Finally, the mitochondrial transfer capacity of EVs has been utilized to counteract the progression of Leber’s hereditary optic neuropathy (LHON), one of the most common mitochondrial diseases [181]. It has been suggested that by using EVs carrying mitochondria, it could be possible to replace the corrupted mitochondria population present in a LHON-affected individual with a healthy and functional pool of mitochondria [182].
All these data show the complex role of the several mitochondria-specific vesicles in neuronal disorders, and ambivalent mitochondrial cargo effects are emerging: I) attenuating the inflammatory response through the extrusion of damaged mitochondria from cells with engulfed mitophagy, using the mitochondrial-specific vesicles-dependent manner, and II) enhancing the inflammatory response through the presentation of mitochondrial markers mediating mitochondrial-specific vesicles and their internalization in immune recipient cells.

4.4. Cancer

Cancer cells undergo a variety of metabolic shifts that enable them to support increased proliferation and survive environmental stressors. Cancer has different metabolic adaptation strategies, but many types of cancer are linked to a reprogramming of mitochondria [183]. The Warburg effect consists of a significant increase in the glycolytic rate independent of O2 concentration, and it represents one of the common alterations. Although glycolysis is prevalent for energy production, mitochondrial oxidative phosphorylation (OXPHOS) is still necessary to support tumor formation, progression, and metastasis [184,185].

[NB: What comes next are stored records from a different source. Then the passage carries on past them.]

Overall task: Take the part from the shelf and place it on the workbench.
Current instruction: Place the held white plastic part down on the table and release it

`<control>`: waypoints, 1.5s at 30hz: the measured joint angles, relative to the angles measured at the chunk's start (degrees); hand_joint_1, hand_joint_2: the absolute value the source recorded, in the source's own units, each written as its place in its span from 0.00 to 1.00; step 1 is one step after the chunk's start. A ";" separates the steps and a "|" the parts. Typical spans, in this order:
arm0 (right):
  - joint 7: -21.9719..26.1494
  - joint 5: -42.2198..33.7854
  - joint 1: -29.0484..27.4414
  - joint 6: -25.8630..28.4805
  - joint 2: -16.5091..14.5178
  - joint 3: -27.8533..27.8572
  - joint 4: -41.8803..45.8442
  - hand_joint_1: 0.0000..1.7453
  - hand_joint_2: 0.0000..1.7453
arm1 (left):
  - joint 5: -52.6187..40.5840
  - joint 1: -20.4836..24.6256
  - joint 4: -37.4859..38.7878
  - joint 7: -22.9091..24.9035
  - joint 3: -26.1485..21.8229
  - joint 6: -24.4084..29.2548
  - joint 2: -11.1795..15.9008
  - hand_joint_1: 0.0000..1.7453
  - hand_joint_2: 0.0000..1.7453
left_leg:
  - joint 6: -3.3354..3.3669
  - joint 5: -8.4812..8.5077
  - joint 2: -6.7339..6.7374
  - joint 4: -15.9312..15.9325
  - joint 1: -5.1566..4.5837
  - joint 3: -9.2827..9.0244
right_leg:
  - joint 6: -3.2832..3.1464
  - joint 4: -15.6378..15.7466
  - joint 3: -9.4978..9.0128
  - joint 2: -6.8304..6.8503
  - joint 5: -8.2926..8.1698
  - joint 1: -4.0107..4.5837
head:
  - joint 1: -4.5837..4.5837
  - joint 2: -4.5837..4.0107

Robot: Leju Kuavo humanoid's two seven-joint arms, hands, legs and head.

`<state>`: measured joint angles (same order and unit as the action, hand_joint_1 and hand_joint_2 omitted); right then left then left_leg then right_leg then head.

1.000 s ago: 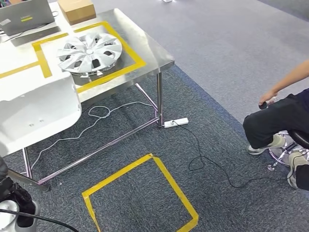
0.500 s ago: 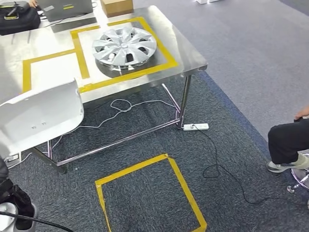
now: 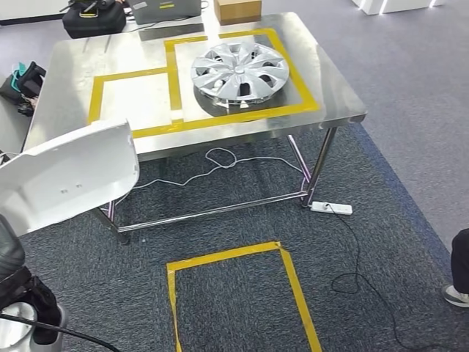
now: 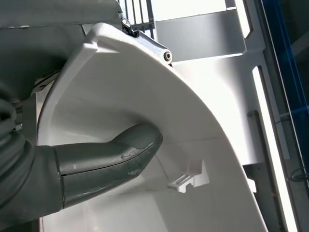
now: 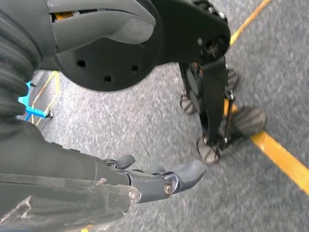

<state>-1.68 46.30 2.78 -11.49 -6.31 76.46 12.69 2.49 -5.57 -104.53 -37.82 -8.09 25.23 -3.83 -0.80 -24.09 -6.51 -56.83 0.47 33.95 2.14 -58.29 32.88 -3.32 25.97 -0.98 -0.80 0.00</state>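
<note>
Your left hand [image 4: 91, 164] grips the white part [image 3: 66, 180], its thumb pressed against the inner curve and the other fingers wrapped over the rim. The part sits low at your left, short of the counter [image 3: 337, 92] and not yet over it. Your right hand [image 5: 160, 181] hangs beside you over the carpet with its fingers loosely spread, holding nothing.

Just ahead of the held part is the near counter edge. My worry is that the wide panel, carried at this height, clips that edge on approach (it overhangs well beyond the hand). One-handed, the smooth curved shell could also pivot in the grip.

Beyond the edge are two yellow-taped bays: the one nearer your left hand is free, while the farther holds one silver hubcap [image 3: 240, 71]. Put it down off-target and it may knock that. One cardboard box [image 3: 237, 10] sits at the far edge.
</note>
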 joint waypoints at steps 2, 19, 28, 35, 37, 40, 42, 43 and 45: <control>0.06 0.15 0.03 -0.16 -0.02 0.00 0.01 0.00 1.00 | -0.07 0.45 0.01 -0.08 0.57 -0.63 0.13 1.00 1.00 | -0.50 -1.76 2.58 -2.62 -0.12 1.31 | -0.71 0.37 -0.20 1.34 -0.22 -0.14 | -0.35 0.00; 1.97 0.26 0.52 -1.21 0.49 0.00 0.05 0.00 1.00 | 0.15 4.54 0.92 -0.10 4.74 -1.47 0.45 1.00 1.00 | 1.98 0.01 6.73 0.70 -0.08 -0.81 | 1.67 -8.03 2.71 4.82 5.62 0.37 | 0.09 0.01; 1.28 -0.31 0.36 0.50 0.49 0.31 0.05 0.00 1.00 | -0.21 4.60 1.86 -0.05 5.32 -1.04 0.87 1.00 1.00 | 1.46 -0.64 4.26 0.29 -0.56 -1.19 | 0.88 0.34 0.21 2.54 -0.35 0.32 | 0.17 0.01; 1.26 -0.29 0.29 0.55 0.49 0.31 0.07 0.00 1.00 | -0.31 4.70 2.06 0.01 5.47 -0.98 1.37 1.00 1.00 | 2.46 -0.36 4.38 0.89 -0.54 -1.46 | 0.32 0.53 0.15 2.28 -0.37 0.63 | 0.11 0.00; 1.32 -0.29 0.31 0.56 0.49 0.31 0.07 0.00 1.00 | -0.32 4.70 2.17 0.01 5.49 -0.91 1.38 1.00 1.00 | 1.71 -0.29 4.38 1.04 -0.42 -1.50 | 0.10 0.51 0.17 2.32 -0.36 0.74 | 0.12 0.00; 2.12 -0.19 0.33 0.71 0.49 0.30 0.07 0.00 1.00 | -0.56 4.69 2.32 0.01 5.49 -0.69 1.39 1.00 1.00 | 0.61 -0.24 4.38 1.16 -0.26 -1.50 | -0.07 0.48 0.19 2.34 -0.36 0.86 | 0.14 0.00; 2.89 -0.04 0.33 0.97 0.49 0.29 0.07 0.00 1.00 | -0.75 4.65 2.32 0.02 5.49 -0.58 1.41 1.00 1.00 | 0.40 -0.24 4.38 1.17 -0.24 -1.49 | -0.09 0.47 0.18 2.34 -0.38 0.88 | 0.15 0.00; 3.18 0.03 0.33 1.12 0.49 0.28 0.07 0.00 1.00 | -0.81 4.62 2.32 0.02 5.49 -0.54 1.42 1.00 1.00 | 0.36 -0.23 4.38 1.17 -0.24 -1.48 | -0.10 0.48 0.17 2.34 -0.39 0.87 | 0.15 0.00; 3.56 0.13 0.33 1.35 0.49 0.28 0.07 0.00 1.00 | -0.89 4.57 2.32 0.03 5.49 -0.50 1.48 1.00 1.00 | 0.35 -0.23 4.38 1.17 -0.28 -1.48 | -0.12 0.51 0.12 2.36 -0.41 0.84 | 0.16 0.00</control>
<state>1.88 46.44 3.11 -10.13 -5.81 76.74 12.76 1.60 -1.00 -102.20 -37.79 -2.60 24.73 -2.34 -0.45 -24.32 -2.13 -55.67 0.19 32.47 2.02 -57.78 33.00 -0.96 25.56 -0.14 -0.64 0.00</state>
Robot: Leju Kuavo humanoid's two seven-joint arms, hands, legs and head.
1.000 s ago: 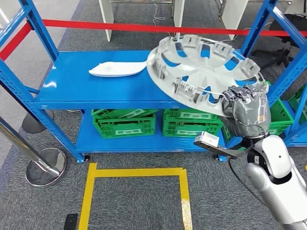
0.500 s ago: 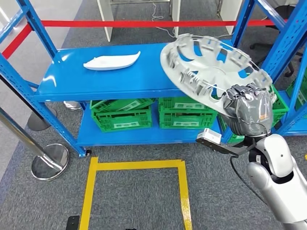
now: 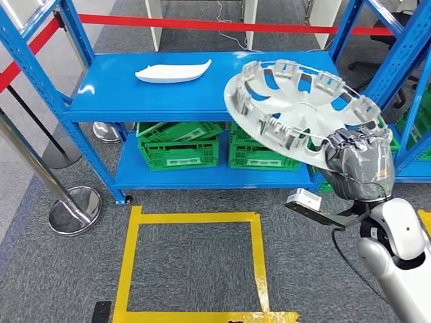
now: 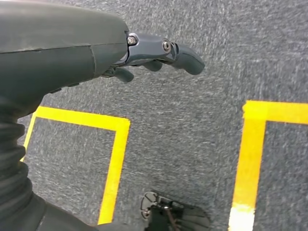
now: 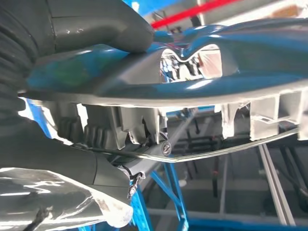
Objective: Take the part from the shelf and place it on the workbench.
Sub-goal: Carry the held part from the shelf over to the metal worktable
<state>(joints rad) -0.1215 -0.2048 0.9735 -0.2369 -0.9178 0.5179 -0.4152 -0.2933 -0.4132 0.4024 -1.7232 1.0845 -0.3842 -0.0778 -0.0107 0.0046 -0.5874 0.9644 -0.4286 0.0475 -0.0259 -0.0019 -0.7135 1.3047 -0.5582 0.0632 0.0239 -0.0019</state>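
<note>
the right hand [image 3: 361, 167] grips the silver wheel cover [image 3: 300, 108] by its near rim, fingers [image 5: 105, 171] curled under the edge and the thumb [image 5: 101, 26] pressed on the other face, as the right wrist view shows; the cover is tilted, its ribbed inner side facing up, held in the air in front of the blue shelf [image 3: 152, 101] and overlapping the shelf's right end in the head view; it is lifted clear of the shelf board; the silver right arm [image 3: 401, 256] comes in from the lower right, with a small white and black camera bracket [image 3: 310, 202] just under the wrist; the left hand [image 4: 156, 53] hangs over the grey carpet [image 4: 196, 120], its fingers [image 4: 181, 53] stretched out and a little apart, holding nothing; yellow tape lines [image 4: 112, 154] cross the floor below it; on the shelf's top board lies a long white curved part [image 3: 172, 71], well apart from the cover; on the lower board stand green crates [image 3: 178, 151]; a red barrier tape [image 3: 203, 25] runs behind the shelf; a chrome stanchion base [image 3: 76, 210] stands on the carpet to the left; a yellow taped square [image 3: 193, 266] marks the floor in front of the shelf
</note>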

Remarkably, EVs have been found to regulate glucose metabolism in the context of cancer through a multitude of cargo molecules, such as long non-coding RNA (lncRNA), miRNA, and metabolites [186]. A recent study has broadened the knowledge of this expanding field by showing that lncRNAs packaged in EVs can shuttle from inflammatory cells to alter tumor metabolism [187]. Additionally, EVs released from primary tumors may circulate to remote organs to establish a premetastatic niche [188,189].
Furthermore, fatty acid metabolism, which occurs only within the mitochondrial matrix, is also impaired in cancer. Even in this case, EVs are implicated in lipid metabolism [190]. Intriguingly, researchers have shown that via exosomes, cancer-related fibroblasts transport a variety of metabolites to cancer cells to supply substances for the TCA cycle, promoting cancer progression [191]. In addition, adipocyte-derived EVs transported proteins and fatty acid substrates to stimulate fatty acid oxidation in melanoma cells, modifying mitochondrial dynamics and, subsequently, promoting melanoma migration [192].
Inflammation is also known to play a complex role in cancer development. While inflammation can have tumor-inhibitory effects by recruiting immune cells that target tumor cells, it may also have oncogenic effects by supplying growth factors that promote proliferation, invasion, and metastasis [193]. Emerging evidence suggests that inflammatory mediators, such as STING, may play a role in cancer pathogenesis. For example, STING-deficient mice are highly resistant to chemically induced skin cancer, possibly due to reduced inflammatory cytokine production [194]. However, loss of STING can also promote colitis-associated cancer by enabling microbes to colonize damaged gut areas and trigger chronic inflammation [195].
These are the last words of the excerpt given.